As a result of a new library circulation program, University students and faculty no longer have to keep track of returning library books. The new program sends library card holders an e-mail notice three days before their checked out books are due.
Rackham student S. Gladney said he has been fined several times in the past for returning books late because he did not know when they were due. He said the e-mail warnings will solve that problem.
“As a graduate student, you need a lot of books,” Gladney said. “If you get 15 to 20 books for a class, they all are due at different dates. It”s kind of frustrating to make a calendar of when they”re due.”
Rebecca Dunkell, the head of onsite access services at the Harlan Hatcher Graduate Library, said a year ago the library began sending e-mails to borrowers but only once books were overdue. She said the new program, which was implemented Dec. 6, was often requested by library users.
“Most people prefer e-mail because you get it right away,” she said.
Marla Clowney, circulation supervisor at the graduate library, said she has received several notes from students praising the new system.
“They love it, basically because it gives them notification ahead of time,” she said. “It gives them three days to renew them avoiding fines.”
Dunkell said although the library has sent letters to notify students of overdue books since its founding, only students who have attended the University for more than a year still receive these letters.
“The paper system we hope to phase out,” Dunkell said. “If you”re a new user, you automatically get your notices by e-mail.

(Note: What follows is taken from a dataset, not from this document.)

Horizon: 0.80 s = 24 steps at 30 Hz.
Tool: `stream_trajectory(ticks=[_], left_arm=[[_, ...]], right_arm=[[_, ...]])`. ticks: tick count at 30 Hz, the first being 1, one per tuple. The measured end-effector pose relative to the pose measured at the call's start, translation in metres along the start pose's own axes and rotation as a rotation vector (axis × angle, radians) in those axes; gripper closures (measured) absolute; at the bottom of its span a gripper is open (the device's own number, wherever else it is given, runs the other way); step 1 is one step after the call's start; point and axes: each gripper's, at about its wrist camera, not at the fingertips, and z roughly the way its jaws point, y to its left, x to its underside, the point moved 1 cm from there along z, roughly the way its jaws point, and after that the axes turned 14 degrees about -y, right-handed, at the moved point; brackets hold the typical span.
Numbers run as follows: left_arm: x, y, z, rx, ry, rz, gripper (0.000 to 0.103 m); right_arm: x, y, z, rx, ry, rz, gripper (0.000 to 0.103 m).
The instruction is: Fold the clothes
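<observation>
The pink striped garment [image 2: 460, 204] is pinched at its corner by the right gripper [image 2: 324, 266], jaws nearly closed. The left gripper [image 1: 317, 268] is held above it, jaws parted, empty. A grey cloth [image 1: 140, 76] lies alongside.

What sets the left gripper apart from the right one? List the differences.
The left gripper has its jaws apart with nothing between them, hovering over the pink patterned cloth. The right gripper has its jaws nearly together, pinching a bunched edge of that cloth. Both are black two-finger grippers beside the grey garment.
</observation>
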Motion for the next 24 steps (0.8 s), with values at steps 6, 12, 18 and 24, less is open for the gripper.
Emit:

The e-mail we know would get directly to you, right away.”
Clowney said upperclassmen who want to get the online notices can easily register for them.
“People who have been studying for a while have to let us know to sign them up, which takes all of two minutes,” Clowney said.
Dunkell said online notifications and transactions are becoming a trend among university libraries across the nation.
“I think users that use the library are using online systems for so many things that doing online library transactions is what they”ve come to expect,” Dunkell said. “We”re happy to oblige.”